First, there are three methods by which git rebase
is implemented. The interactive one, and the one with -m
, literally run git cherry-pick
. The non-interactive non-merge one uses git format-patch | git am
internally by default, and this will occasionally produce a different result from running git cherry-pick
.
Second, not every commit gets selected. In particular, git rebase
generally eliminates:
- commits that are merges;
- commits that are "empty" (commits with no diff); and
- commits that Git decides are already cherry-picked.1
Merges literally cannot be copied, so it just doesn't bother, except when using -p
(which does not copy them after all, but instead re-performs the merges). Empty-diff commits cannot be copied via git format-patch
, and in general are not required for correctness anyway, so the default is to discard them. Adding -k
(keep empty) makes even the non-interactive rebase use git cherry-pick
, which can copy empty-diff commits.
Finally, all variants of rebase may, depending on options, use the "fork point" code to discard some of the leading commits from the set of commits-to-be-copied. Using --no-fork-point
disables this option, and it is disabled by default for some rebases, but enabled by default for others. The details are spelled out in the git rebase
documentation.
Unless you are running git rebase -m
or git rebase -i
, the difference you see is most likely due to using git format-patch | git am
. It would be useful if you could identify the specific commit that is applied differently when git am
runs git apply -3
on it, vs when it is git cherry-pick
ed, since commits where this happens are somewhat rare (I have not had time to construct an artificial example, and a real example would perhaps be more valuable).
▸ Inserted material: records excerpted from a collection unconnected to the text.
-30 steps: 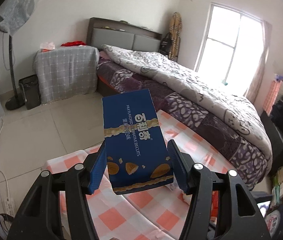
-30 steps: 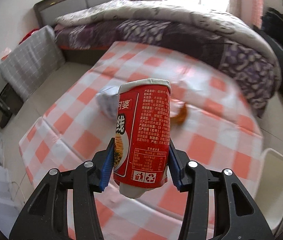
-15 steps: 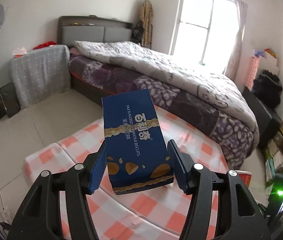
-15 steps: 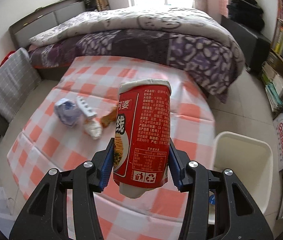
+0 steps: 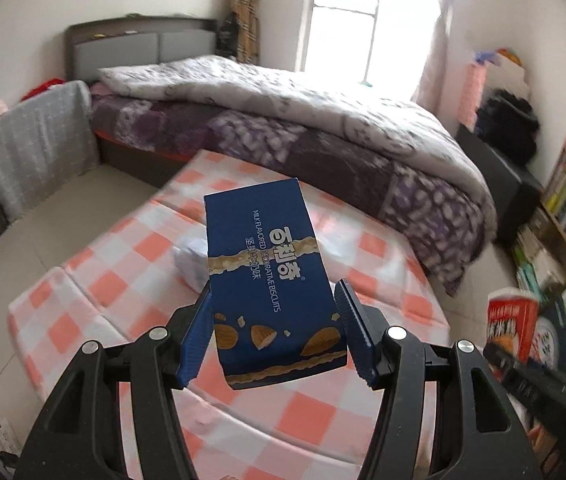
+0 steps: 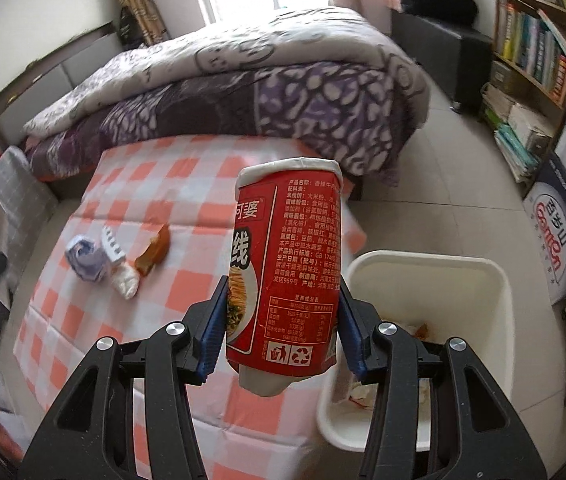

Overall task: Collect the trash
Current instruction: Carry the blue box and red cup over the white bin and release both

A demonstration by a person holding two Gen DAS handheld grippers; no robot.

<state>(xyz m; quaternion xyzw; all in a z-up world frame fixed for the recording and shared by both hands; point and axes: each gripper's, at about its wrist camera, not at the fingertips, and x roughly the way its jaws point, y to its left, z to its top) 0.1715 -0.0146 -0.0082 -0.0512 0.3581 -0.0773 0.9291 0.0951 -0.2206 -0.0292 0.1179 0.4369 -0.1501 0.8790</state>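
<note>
My left gripper (image 5: 277, 334) is shut on a blue biscuit box (image 5: 267, 276) and holds it above the checked table (image 5: 123, 280). My right gripper (image 6: 283, 330) is shut on a red noodle cup (image 6: 287, 276), held above the table's right edge beside the white trash bin (image 6: 435, 272). The red cup also shows at the right of the left wrist view (image 5: 509, 324). On the table lie a crumpled purple-white wrapper (image 6: 85, 258), a white ridged piece (image 6: 113, 244), a white wad (image 6: 127, 282) and a brown scrap (image 6: 155, 254).
A bed (image 6: 243, 80) with a purple and white quilt stands beyond the table. A bookshelf (image 6: 539, 52) and printed cartons (image 6: 563, 224) are at the right. The bin holds some scraps (image 6: 419, 330). A grey covered stand (image 5: 39, 140) is at the left.
Both grippers have swung to the right with their loads. The trash bin has come closer under the right gripper, and the red cup has entered the left wrist view.
</note>
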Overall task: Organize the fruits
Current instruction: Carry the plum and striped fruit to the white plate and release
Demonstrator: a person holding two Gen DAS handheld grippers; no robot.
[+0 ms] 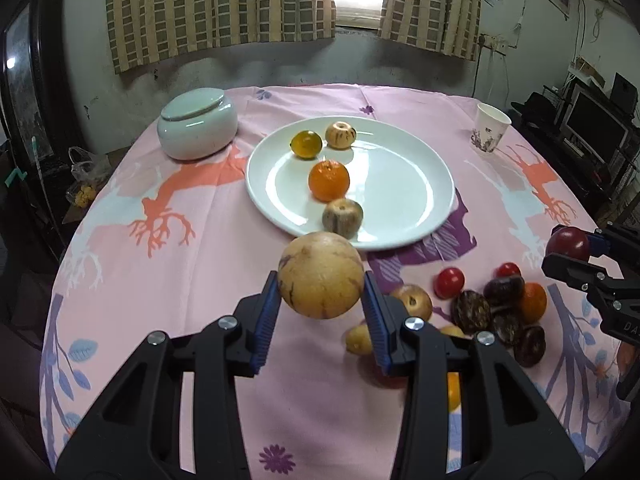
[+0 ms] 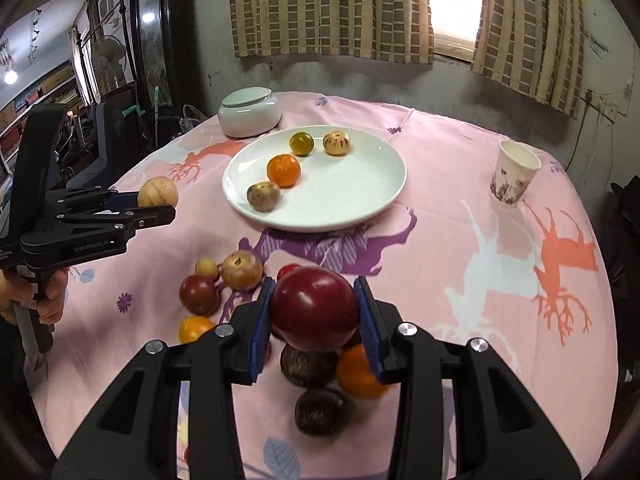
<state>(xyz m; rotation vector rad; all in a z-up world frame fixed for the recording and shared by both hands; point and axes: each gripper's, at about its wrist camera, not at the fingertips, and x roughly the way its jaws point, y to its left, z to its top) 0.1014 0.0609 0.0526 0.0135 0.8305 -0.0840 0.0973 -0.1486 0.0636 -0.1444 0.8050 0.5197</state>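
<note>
The left gripper (image 1: pixel 321 296) clamps a tan, dark-flecked round fruit (image 1: pixel 321 275), held centre frame above the pink tablecloth (image 1: pixel 208 280). The right gripper (image 2: pixel 314 314) pinches a glossy dark-red fruit (image 2: pixel 315 308), lower centre of its view, over the loose heap of fruit (image 2: pixel 316 380). Beyond, mid-frame, a white plate (image 1: pixel 400 184) carries four fruits: one orange (image 1: pixel 329 180), one green-yellow, two tan. A lidded white jar (image 1: pixel 197 123) sits upper left, one paper cup (image 1: pixel 490 129) upper right.
</note>
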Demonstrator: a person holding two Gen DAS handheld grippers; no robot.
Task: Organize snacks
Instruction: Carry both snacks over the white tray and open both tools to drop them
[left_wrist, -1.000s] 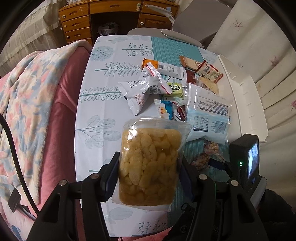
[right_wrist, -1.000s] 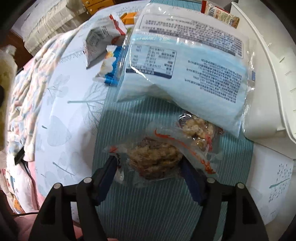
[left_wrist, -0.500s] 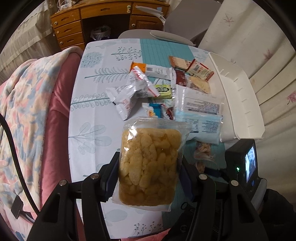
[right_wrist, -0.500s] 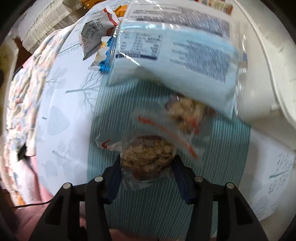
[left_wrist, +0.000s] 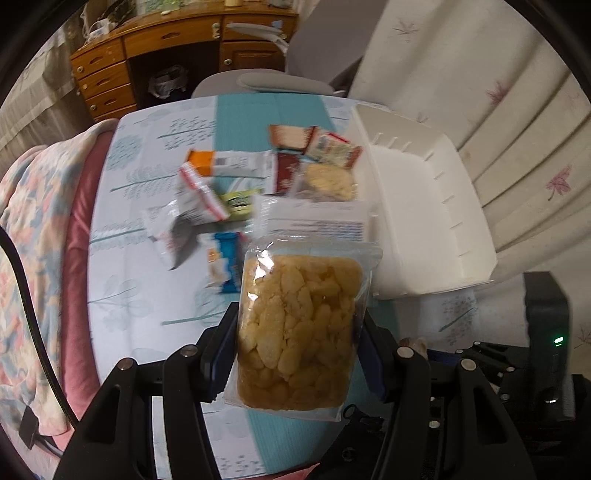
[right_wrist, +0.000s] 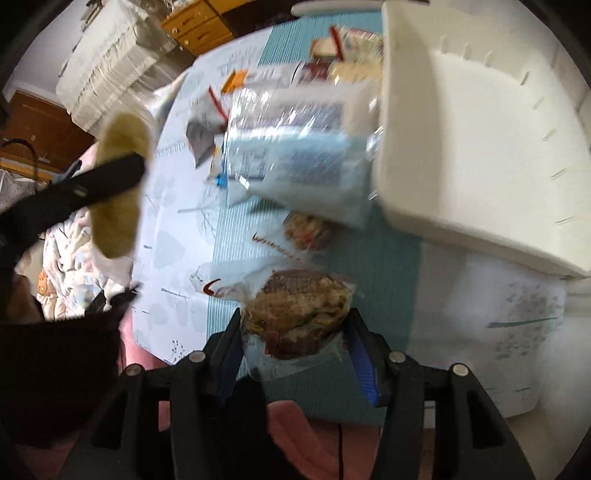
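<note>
1. The left gripper (left_wrist: 299, 347) pinches a clear plastic bag of pale yellow puffed snacks (left_wrist: 301, 328) between its blue-padded fingers; the bag stands upright in the grip, lifted off the table.
2. The right gripper (right_wrist: 295, 332) pinches a clear wrapped brown grain cake (right_wrist: 299, 314) at its two sides. Its jaws closed in on this cake within the last second, and have held steady since. The cake is raised above the striped teal runner (right_wrist: 369, 266).
3. The landmark is the white rectangular plastic bin (left_wrist: 417, 206), which sits on the table covered by a white leaf-print cloth (left_wrist: 147, 295).
4. Just beside the bin's near long wall lies a large pale-blue and white printed packet (right_wrist: 291, 162); one of its edges appears to touch the bin.
5. A second clear-wrapped grain cake (right_wrist: 306, 229) lies on the runner, near the bin's near corner and partly under the blue packet.
6. Farther from the bin, beyond the blue packet, a loose cluster of small snack packets (left_wrist: 236, 184) lies scattered; red, orange, green and white wrappers show, blurred.
7. In the right wrist view the yellow puffed-snack bag hangs well apart from the bin, off to the side over a flowered blanket (left_wrist: 26, 221).
</note>
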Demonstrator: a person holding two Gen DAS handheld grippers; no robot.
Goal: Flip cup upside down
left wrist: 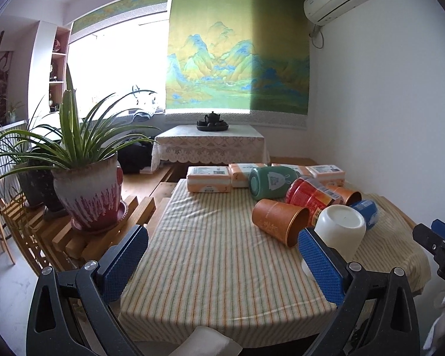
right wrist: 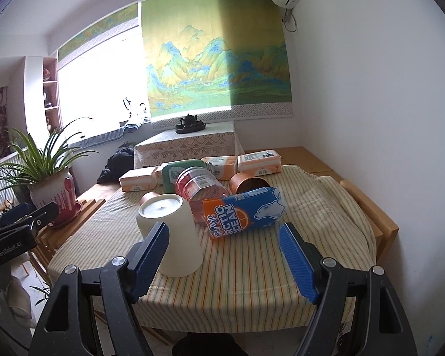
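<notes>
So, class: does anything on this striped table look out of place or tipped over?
Yes. Behind the upside-down white cup, several containers lie toppled in a heap: blue carton, red bottle, green jar, orange cup.

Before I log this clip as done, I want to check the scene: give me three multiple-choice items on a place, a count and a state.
1. Where does the white cup stand?
A. on the striped cloth, near the front edge
B. on the lace-covered table
C. beside the plant pot

2. How many orange cups lie on their sides?
A. none
B. two
C. four

3. How is the white cup set?
A. upright, mouth up
B. on its side
C. upside down, base up

Answers:
1 A: it rests on the striped cloth, just ahead of the right tool.
2 B: one orange cup is nearer and another lies behind the red jar.
3 C: its flat base faces up and its rim meets the cloth.
</notes>
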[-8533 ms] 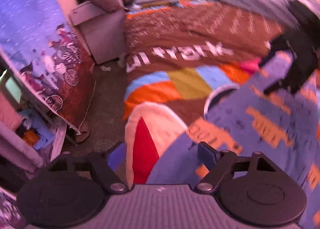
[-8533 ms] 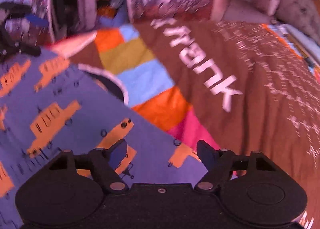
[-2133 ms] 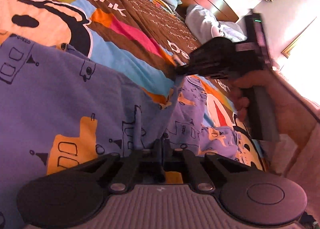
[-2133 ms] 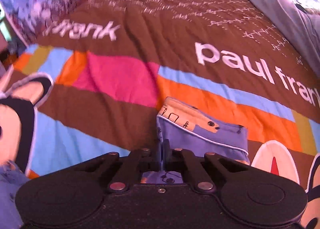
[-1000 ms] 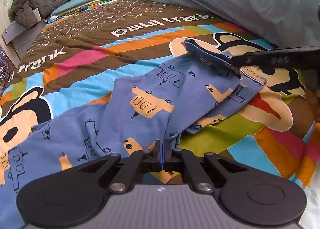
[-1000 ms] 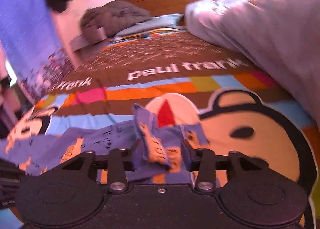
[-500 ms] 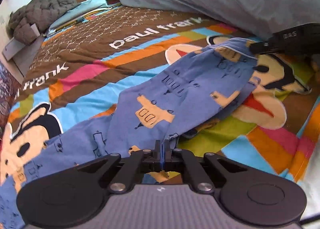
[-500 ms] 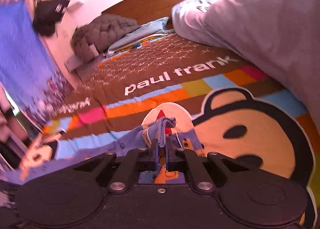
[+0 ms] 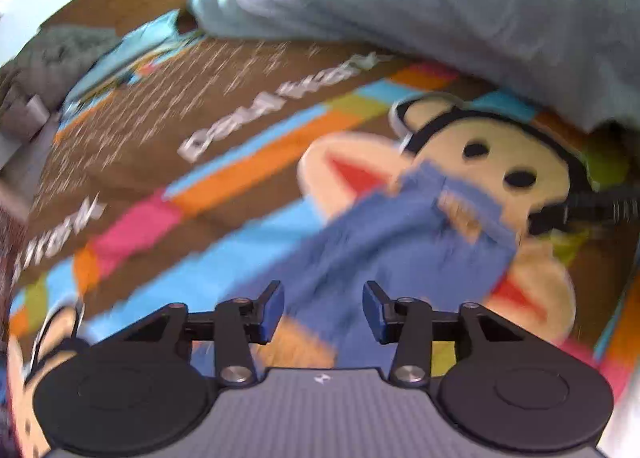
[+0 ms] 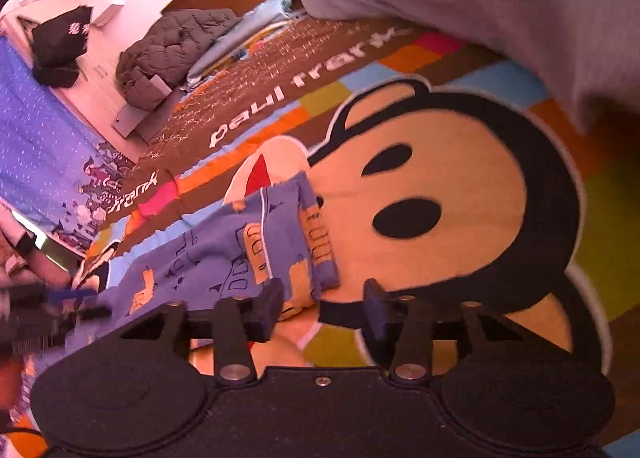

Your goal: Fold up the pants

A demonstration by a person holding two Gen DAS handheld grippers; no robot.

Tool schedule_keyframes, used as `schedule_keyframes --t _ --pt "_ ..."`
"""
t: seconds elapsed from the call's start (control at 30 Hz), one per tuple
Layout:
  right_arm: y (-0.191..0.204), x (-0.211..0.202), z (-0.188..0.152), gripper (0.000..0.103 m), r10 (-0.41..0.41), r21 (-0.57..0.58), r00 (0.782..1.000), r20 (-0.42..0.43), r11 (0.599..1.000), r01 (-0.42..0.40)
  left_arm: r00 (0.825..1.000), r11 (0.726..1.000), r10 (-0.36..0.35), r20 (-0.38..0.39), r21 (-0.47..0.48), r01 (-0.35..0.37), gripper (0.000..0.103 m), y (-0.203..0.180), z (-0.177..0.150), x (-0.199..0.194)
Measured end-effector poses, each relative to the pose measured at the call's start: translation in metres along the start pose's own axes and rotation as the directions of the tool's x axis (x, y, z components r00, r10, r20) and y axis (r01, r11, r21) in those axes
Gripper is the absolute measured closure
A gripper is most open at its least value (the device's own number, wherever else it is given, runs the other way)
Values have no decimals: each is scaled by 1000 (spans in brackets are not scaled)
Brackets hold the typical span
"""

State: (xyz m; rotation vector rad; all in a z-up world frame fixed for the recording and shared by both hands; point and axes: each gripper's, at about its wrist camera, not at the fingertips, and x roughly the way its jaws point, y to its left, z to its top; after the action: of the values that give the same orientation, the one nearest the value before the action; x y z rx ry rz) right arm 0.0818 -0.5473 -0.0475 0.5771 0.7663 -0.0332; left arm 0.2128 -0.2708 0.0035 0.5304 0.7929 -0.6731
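Hovering over the bedspread (image 10: 460, 194), I am holding both the left gripper (image 9: 323, 312) and right gripper (image 10: 322, 304) spread-jawed above the pants (image 10: 240, 250).

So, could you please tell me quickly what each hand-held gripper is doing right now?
Left hand-held gripper: open, holding nothing.
Right hand-held gripper: open, holding nothing, beside the blue truck-print cotton pants.

White lettering reading "paul frank" is showing on the brown band of the bedspread (image 10: 256, 98), with a second "frank" sitting lower along the same band. White characters on the black bag (image 10: 60, 38) are staying too small to read.
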Motion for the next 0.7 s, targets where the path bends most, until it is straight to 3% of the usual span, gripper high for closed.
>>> schedule_keyframes --t 0.1,0.17,0.27,0.33,0.5,0.7 --pt "-6 5 0 50 29 15 999 -26 999 -28 998 997 -43 40 65 41 47 -22 37 25" --pt "-8 5 1 50 44 17 999 -31 999 -43 998 989 -37 50 144 30 49 -39 52 45" --pt "-4 2 -1 49 84 -18 995 -47 996 -84 999 964 26 28 265 -32 70 -64 65 79" --pt "-4 4 -4 52 118 -21 991 -68 993 -120 1000 958 8 -8 288 -5 70 -70 70 95" --pt "-19 12 -3 83 172 82 981 -94 983 -165 994 944 -30 -107 325 63 70 -78 78 122" --pt "-18 15 -5 99 187 88 977 -103 980 -179 980 948 -76 -182 292 127 70 -70 82 131"
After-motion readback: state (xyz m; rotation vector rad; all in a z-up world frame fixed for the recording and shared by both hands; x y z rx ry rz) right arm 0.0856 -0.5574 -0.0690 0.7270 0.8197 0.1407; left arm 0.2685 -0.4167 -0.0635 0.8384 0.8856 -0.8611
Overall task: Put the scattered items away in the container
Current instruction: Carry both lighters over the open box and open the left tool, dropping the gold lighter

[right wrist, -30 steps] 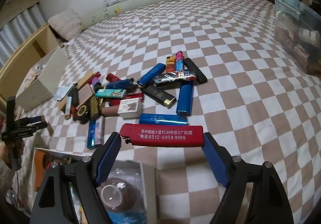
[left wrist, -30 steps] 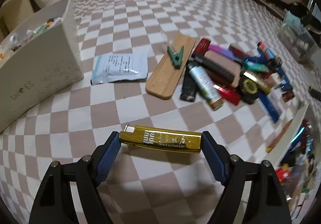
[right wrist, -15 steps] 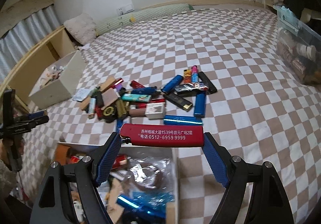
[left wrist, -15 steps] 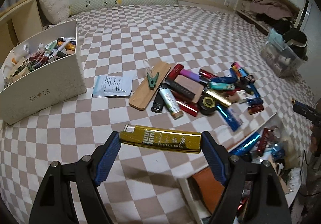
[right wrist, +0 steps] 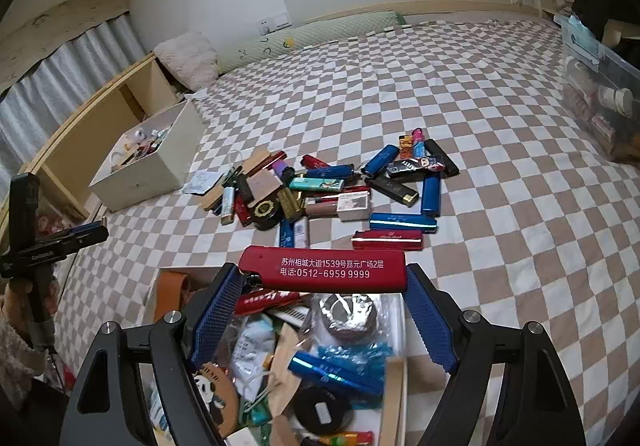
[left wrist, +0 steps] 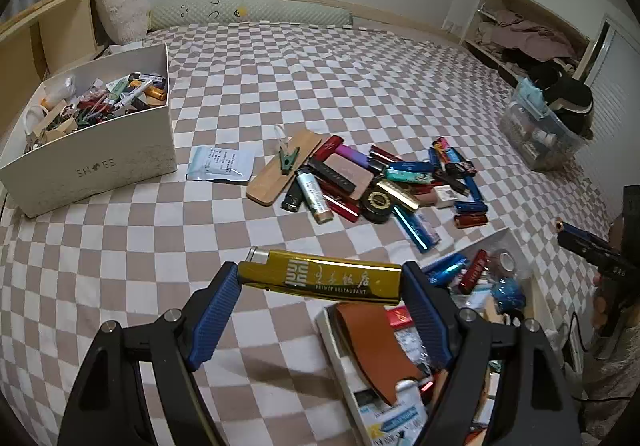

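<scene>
Checkered bed, padded headboard wall beyond. Left hand-held gripper clamped on a gold lighter; right hand-held gripper clamped on a red lighter, directly above the open container. Lighter pile ahead. Only the left view shows the shoe box's contents.

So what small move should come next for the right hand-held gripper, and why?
Probably open the right hand-held gripper: its red lighter already hangs over the near box of odds and ends, so it should drop inside.
</scene>
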Demonstrator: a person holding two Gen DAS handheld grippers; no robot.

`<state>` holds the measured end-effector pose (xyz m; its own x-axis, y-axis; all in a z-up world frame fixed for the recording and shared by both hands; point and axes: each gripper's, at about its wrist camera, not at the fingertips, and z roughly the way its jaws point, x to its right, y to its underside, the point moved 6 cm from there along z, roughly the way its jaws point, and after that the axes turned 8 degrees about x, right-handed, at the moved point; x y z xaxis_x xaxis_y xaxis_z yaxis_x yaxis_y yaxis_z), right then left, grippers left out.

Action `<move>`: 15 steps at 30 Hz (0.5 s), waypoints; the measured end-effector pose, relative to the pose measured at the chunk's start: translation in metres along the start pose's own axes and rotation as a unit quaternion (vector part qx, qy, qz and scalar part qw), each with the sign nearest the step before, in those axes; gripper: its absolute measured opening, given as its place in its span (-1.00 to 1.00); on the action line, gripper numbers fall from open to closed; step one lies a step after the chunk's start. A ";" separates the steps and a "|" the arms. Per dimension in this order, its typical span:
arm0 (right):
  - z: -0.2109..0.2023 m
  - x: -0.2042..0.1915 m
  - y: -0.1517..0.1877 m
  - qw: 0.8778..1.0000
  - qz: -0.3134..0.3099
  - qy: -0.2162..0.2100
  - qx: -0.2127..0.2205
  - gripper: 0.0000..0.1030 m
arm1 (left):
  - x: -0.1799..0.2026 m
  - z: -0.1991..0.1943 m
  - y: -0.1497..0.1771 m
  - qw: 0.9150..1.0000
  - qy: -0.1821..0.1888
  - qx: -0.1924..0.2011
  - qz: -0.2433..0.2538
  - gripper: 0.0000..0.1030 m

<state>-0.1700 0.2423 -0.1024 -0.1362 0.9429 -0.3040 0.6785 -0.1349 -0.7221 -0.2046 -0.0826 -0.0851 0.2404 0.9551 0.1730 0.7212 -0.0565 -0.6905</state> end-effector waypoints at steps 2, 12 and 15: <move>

1To make this decision, Git uses git patch-id
, which you can run manually; or you can use git cherry
or git rev-list
to get Git to run it for you automatically. The rebase code uses git rev-list
(sometimes by passing these arguments, or their equivalent, to git format-patch
, sometimes using --reverse --topo-order
):
git rev-list --cherry-pick --right-only --no-merges upstream...HEAD
(note the three dots, which invokes the symmetric difference selector).